> **Work instruction**
Repeat the listing word for word. Leave every picture out.

> **Given data**
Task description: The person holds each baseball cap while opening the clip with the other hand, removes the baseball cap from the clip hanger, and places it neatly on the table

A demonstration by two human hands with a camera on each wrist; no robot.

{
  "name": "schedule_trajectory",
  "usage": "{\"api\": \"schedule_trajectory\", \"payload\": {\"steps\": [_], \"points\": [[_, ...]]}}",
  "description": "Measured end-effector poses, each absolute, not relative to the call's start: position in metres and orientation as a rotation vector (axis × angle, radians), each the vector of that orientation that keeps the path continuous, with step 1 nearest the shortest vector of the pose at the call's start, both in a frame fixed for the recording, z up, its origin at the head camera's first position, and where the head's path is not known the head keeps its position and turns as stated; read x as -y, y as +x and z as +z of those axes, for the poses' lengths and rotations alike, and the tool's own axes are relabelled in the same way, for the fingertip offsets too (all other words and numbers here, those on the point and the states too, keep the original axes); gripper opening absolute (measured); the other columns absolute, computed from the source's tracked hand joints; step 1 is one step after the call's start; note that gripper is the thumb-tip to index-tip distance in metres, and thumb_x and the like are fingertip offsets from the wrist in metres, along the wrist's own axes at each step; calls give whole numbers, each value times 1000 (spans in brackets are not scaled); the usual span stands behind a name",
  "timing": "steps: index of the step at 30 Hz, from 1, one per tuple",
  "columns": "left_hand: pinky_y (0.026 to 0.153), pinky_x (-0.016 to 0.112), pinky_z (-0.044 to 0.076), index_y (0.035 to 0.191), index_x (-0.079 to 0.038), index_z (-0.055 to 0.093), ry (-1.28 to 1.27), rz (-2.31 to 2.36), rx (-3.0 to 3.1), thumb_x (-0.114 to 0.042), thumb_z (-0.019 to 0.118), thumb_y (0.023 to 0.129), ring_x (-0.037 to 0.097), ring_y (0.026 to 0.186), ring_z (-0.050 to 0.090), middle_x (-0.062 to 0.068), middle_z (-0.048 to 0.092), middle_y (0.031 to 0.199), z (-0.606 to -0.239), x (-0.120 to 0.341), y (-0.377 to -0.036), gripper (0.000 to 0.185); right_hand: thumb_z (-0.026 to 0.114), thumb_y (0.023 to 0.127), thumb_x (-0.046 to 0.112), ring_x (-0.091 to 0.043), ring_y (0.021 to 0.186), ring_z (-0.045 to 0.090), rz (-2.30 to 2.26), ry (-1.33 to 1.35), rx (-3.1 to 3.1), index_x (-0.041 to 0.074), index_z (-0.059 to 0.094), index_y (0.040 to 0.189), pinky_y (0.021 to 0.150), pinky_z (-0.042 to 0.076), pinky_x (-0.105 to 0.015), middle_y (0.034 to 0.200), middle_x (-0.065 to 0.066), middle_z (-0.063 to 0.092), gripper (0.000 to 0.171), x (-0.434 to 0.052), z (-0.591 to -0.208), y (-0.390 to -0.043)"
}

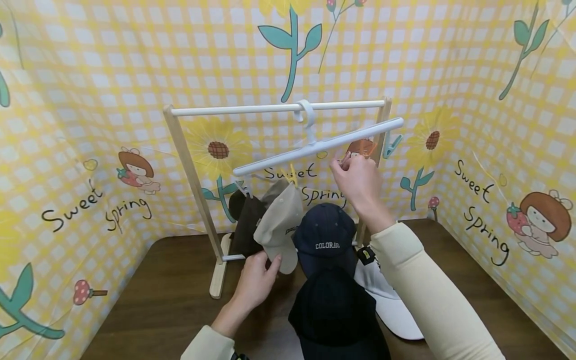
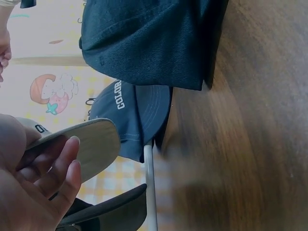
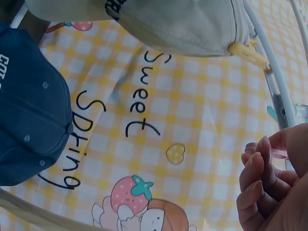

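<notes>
My left hand (image 1: 257,281) holds the brim of a beige cap (image 1: 280,217), thumb on one side and fingers beneath it in the left wrist view. A yellow clip (image 1: 293,176) fastens this cap to a white hanger (image 1: 317,146), which tilts down at the left. Beside it a dark brown cap (image 1: 248,227) hangs from a clear clip (image 1: 243,189). My right hand (image 1: 358,181) is raised under the hanger's right half, its thumb and fingertips pinching what looks like a small pinkish clip (image 3: 279,153), mostly hidden.
The hanger hooks over the rail (image 1: 252,109) of a wooden-legged rack. An orange clip (image 1: 368,148) and a teal clip (image 1: 393,146) hang at the right. On the brown table (image 1: 148,300) lie a navy "COLORADO" cap (image 1: 325,232), a black cap (image 1: 335,310) and a white cap (image 1: 391,300).
</notes>
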State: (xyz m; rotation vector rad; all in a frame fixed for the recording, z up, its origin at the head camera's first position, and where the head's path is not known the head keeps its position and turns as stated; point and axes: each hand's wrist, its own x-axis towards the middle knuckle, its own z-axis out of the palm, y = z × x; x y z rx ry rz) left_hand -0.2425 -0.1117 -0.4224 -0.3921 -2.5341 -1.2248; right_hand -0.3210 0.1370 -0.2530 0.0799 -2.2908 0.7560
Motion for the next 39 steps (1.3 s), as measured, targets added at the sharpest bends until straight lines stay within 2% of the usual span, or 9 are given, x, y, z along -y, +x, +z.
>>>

> **Answer to the exercise**
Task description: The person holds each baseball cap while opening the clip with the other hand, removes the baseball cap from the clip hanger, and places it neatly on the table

A demonstration by two human hands with a camera on each wrist; no robot.

{
  "name": "schedule_trajectory",
  "usage": "{\"api\": \"schedule_trajectory\", \"payload\": {\"steps\": [_], \"points\": [[_, ...]]}}",
  "description": "Measured end-effector poses, each absolute, not relative to the call's start: position in metres and orientation as a rotation vector (axis × angle, radians), each the vector of that orientation that keeps the path continuous, with step 1 nearest the shortest vector of the pose at the call's start, both in a frame fixed for the recording, z up, its origin at the head camera's first position, and where the head's path is not known the head keeps its position and turns as stated; read x as -y, y as +x and z as +z of those axes, for the poses' lengths and rotations alike, and the tool's own axes are relabelled in the same way, for the fingertip offsets too (all other words and numbers here, those on the point and the states too, keep the original axes); gripper opening absolute (measured); the other columns absolute, computed from the source's tracked hand joints; step 1 is one step after the call's start; note that gripper is the thumb-tip to index-tip distance in metres, and thumb_x and the like are fingertip offsets from the wrist in metres, along the wrist's own axes at each step; calls give whole numbers, each value times 1000 (spans in brackets are not scaled); the usual span stands behind a name",
  "timing": "steps: index of the step at 30 Hz, from 1, one per tuple",
  "columns": "left_hand: pinky_y (0.026 to 0.153), pinky_x (-0.016 to 0.112), pinky_z (-0.044 to 0.076), index_y (0.035 to 0.191), index_x (-0.079 to 0.038), index_z (-0.055 to 0.093), ry (-1.28 to 1.27), rz (-2.31 to 2.36), rx (-3.0 to 3.1), thumb_x (-0.114 to 0.042), thumb_z (-0.019 to 0.118), thumb_y (0.023 to 0.129), ring_x (-0.037 to 0.097), ring_y (0.026 to 0.186), ring_z (-0.050 to 0.090), middle_x (-0.062 to 0.068), middle_z (-0.048 to 0.092), middle_y (0.031 to 0.199), z (-0.606 to -0.239), x (-0.120 to 0.341), y (-0.377 to -0.036), gripper (0.000 to 0.185); right_hand: thumb_z (-0.026 to 0.114), thumb_y (0.023 to 0.127), thumb_x (-0.046 to 0.112), ring_x (-0.091 to 0.043), ring_y (0.021 to 0.186), ring_z (-0.045 to 0.090), rz (-2.30 to 2.26), ry (-1.33 to 1.35), rx (-3.1 to 3.1), index_x (-0.041 to 0.074), index_z (-0.059 to 0.094), index_y (0.040 to 0.189), pinky_y (0.021 to 0.150), pinky_z (-0.042 to 0.076), pinky_x (-0.105 to 0.015), middle_y (0.034 to 0.200), middle_x (-0.065 to 0.066), middle_z (-0.063 to 0.092), gripper (0.000 to 0.171), x (-0.434 to 0.052), z (-0.591 to -0.208), y (-0.390 to -0.043)"
}


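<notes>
My left hand (image 1: 257,281) holds the brim of a beige cap (image 1: 280,217), thumb on one side and fingers beneath it in the left wrist view. A yellow clip (image 1: 293,176) fastens this cap to a white hanger (image 1: 317,146), which tilts down at the left. Beside it a dark brown cap (image 1: 248,227) hangs from a clear clip (image 1: 243,189). My right hand (image 1: 358,181) is raised under the hanger's right half, its thumb and fingertips pinching what looks like a small pinkish clip (image 3: 279,153), mostly hidden.
The hanger hooks over the rail (image 1: 252,109) of a wooden-legged rack. An orange clip (image 1: 368,148) and a teal clip (image 1: 393,146) hang at the right. On the brown table (image 1: 148,300) lie a navy "COLORADO" cap (image 1: 325,232), a black cap (image 1: 335,310) and a white cap (image 1: 391,300).
</notes>
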State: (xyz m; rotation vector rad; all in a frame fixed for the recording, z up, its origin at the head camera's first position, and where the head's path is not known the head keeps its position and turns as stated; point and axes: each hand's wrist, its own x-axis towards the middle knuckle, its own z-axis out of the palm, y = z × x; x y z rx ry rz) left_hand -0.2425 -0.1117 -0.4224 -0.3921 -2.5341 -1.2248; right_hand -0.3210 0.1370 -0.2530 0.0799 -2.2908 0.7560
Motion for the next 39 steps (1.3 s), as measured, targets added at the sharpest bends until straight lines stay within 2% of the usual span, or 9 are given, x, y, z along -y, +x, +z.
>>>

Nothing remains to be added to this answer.